La scène se déroule le 4 juin dernier en fin d’après-midi. Des dizaines de policiers, essentiellement en civil, investissent le quartier populaire de Ben Arous, près de Tunis. Contrairement aux apparences, l’homme qui fait courir la police tunisienne n’est pas membre d’Al Qaïda, mais simplement le webmestre du site TUNeZINE (www.tunezine.com) !

Après avoir entièrement bouclé le quartier, les flics font irruption dans les « publinets » (la dénomination locale des cybercafés). Au même moment, un jeune homme, assis devant un écran d’ordinateur, se lève et, dans un calme contrastant avec la tension qui règne, dit : « S.V.P., laissez les autres tranquilles... C’est moi que vous cherchez... » Le jeune homme est rapidement arrêté. Dans la foulée, les policiers, qui ne se sont jamais identifiés, l’emmènent chez lui pour saisir son matériel informatique.
Diplômé en sciences économiques en 1995, Zouhaïr Yahyaoui, comme des milliers de « diplômés chômeurs » dans le monde arabe, n’a pas trouvé de travail relié à son domaine d’études. Il se passionne pour l’informatique et devient rapidement un autodidacte. Rapidement l’Internet et la conception de sites ne sont plus pour lui qu’un jeu d’enfant.

En juin 2001, Zouhaïr, qu’on connaît alors sous le pseudonyme d’Ettounsi (le Tunisien), crée son propre site, composé d’un magazine électronique, de deux forums de discussion et, plus tard, d’une lettre de diffusion quotidienne. Parmi les faits d’armes du site, la publication en exclusivité de la lettre ouverte du juge Mokhtar Yahyaoui, en juillet 2001, dénonçant « l’absence d’indépendance de la justice ».

Extraordinaire engouement
Malgré sa censure en Tunisie, le site, et en particulier ses forums de discussion, connaissent un extraordinaire engouement qui font de TUNeZine un espace regroupant les différentes sensibilités de l’opposition tunisienne.
L’audience grandissante et surtout le ton sarcastique de l’équipe de TUNeZINE, constituée principalement de cinq reporters, n’ont pas plu au régime tunisien. Ce qui fait dire à l’un des cinq reporters, répondant du poétique nom d’emprunt d’Omar Khayam1, que « la dictature tunisienne, comme d’ailleurs toutes les autres dictatures, est par définition dénuée du sens de l’humour ».

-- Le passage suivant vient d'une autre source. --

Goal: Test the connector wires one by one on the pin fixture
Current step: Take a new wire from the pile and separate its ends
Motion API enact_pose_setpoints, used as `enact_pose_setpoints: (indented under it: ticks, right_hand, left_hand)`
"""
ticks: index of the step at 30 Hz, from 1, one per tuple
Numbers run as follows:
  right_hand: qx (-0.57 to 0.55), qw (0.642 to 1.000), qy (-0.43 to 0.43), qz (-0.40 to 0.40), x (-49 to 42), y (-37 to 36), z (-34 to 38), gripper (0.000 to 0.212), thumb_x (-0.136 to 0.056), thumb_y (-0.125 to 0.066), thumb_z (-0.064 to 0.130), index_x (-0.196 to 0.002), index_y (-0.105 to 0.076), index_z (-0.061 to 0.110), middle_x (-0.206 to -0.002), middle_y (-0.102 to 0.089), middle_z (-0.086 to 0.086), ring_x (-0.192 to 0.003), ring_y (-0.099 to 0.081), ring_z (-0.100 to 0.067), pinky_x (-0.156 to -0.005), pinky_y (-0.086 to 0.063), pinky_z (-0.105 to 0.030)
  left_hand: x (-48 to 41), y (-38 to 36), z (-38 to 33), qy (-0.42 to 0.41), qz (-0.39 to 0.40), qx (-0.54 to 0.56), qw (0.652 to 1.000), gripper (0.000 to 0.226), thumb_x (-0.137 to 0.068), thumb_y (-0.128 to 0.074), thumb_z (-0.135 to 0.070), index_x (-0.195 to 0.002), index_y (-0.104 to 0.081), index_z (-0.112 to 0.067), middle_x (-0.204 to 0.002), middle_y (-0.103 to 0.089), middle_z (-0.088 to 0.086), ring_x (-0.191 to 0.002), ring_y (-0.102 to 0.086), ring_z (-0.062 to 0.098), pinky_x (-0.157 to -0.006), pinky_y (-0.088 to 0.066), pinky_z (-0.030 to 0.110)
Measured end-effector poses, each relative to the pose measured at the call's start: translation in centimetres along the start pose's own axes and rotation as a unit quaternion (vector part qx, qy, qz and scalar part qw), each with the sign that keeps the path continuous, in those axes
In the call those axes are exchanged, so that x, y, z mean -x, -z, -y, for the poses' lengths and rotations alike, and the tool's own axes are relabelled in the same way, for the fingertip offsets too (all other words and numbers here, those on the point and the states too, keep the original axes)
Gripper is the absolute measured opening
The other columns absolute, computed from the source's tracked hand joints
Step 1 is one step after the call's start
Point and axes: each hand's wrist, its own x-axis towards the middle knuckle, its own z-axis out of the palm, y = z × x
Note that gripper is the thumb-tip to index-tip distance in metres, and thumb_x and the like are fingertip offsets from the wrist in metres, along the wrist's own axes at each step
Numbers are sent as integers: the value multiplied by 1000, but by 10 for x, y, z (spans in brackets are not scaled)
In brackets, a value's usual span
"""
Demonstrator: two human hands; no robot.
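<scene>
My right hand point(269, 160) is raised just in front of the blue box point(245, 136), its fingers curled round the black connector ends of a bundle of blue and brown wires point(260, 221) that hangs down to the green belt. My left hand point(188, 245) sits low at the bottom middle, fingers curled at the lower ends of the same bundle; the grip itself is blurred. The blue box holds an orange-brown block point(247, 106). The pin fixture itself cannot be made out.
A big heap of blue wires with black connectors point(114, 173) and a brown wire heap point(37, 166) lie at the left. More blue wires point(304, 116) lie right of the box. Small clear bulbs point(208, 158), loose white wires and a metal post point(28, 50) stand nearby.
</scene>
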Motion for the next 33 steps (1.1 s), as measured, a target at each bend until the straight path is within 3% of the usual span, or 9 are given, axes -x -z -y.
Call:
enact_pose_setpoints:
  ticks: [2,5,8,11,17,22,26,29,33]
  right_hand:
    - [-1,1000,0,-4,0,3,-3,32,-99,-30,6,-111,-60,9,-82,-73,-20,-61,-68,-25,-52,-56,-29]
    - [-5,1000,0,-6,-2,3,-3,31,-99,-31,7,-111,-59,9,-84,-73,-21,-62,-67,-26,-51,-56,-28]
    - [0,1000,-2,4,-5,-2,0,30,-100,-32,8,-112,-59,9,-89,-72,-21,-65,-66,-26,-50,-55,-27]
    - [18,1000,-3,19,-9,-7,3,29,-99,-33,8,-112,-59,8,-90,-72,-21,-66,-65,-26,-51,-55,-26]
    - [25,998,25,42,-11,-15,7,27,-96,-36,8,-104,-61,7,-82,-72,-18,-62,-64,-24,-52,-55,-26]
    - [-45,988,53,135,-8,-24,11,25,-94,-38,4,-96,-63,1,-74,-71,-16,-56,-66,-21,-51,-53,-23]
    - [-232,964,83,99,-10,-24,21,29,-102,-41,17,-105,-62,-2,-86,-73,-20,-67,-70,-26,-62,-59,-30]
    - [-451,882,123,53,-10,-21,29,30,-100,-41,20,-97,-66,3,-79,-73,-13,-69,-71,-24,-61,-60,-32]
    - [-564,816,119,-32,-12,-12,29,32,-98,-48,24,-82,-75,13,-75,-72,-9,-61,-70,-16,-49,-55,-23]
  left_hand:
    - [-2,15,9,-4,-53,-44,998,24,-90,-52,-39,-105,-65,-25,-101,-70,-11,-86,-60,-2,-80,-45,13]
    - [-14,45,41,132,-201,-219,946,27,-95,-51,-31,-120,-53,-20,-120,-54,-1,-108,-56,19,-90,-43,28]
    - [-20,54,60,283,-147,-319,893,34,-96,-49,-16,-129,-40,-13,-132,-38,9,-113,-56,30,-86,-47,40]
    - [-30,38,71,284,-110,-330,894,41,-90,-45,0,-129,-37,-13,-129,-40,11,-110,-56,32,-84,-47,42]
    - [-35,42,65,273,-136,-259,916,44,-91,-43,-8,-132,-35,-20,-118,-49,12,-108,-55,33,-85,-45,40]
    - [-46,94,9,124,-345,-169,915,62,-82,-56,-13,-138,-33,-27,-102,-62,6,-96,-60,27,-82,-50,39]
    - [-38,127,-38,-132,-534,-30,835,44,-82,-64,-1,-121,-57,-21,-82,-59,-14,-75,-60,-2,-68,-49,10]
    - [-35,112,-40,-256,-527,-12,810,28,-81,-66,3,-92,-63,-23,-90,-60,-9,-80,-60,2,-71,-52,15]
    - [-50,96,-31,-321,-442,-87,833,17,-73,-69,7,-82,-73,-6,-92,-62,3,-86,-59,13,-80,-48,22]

Le 4 juin 2002, la police tunisienne a donc fini par mettre la main sur le créateur du site. On a découvert qu’Ettounsi n’est autre que Zouhaïr Yahyaoui, le neveu du « juge rebelle ». Après une première condamnation à 28 mois de prison, Zouhaïr a vu sa peine ramenée à deux ans ferme lors de son procès en appel, le 10 juillet dernier.

Entre-temps, l’histoire du cyberdis-sident a fait le tour du monde. Alors que de nombreux journaux internationaux évoquaient l’affaire Ettounsi, les journaux tunisiens n’y consacraient que quelques lignes et se bornaient à répéter que « l’internaute » (sans jamais le nommer !) était condamné pour diffusion de fausses nouvelles et pour utilisation frauduleuse de moyens de communication.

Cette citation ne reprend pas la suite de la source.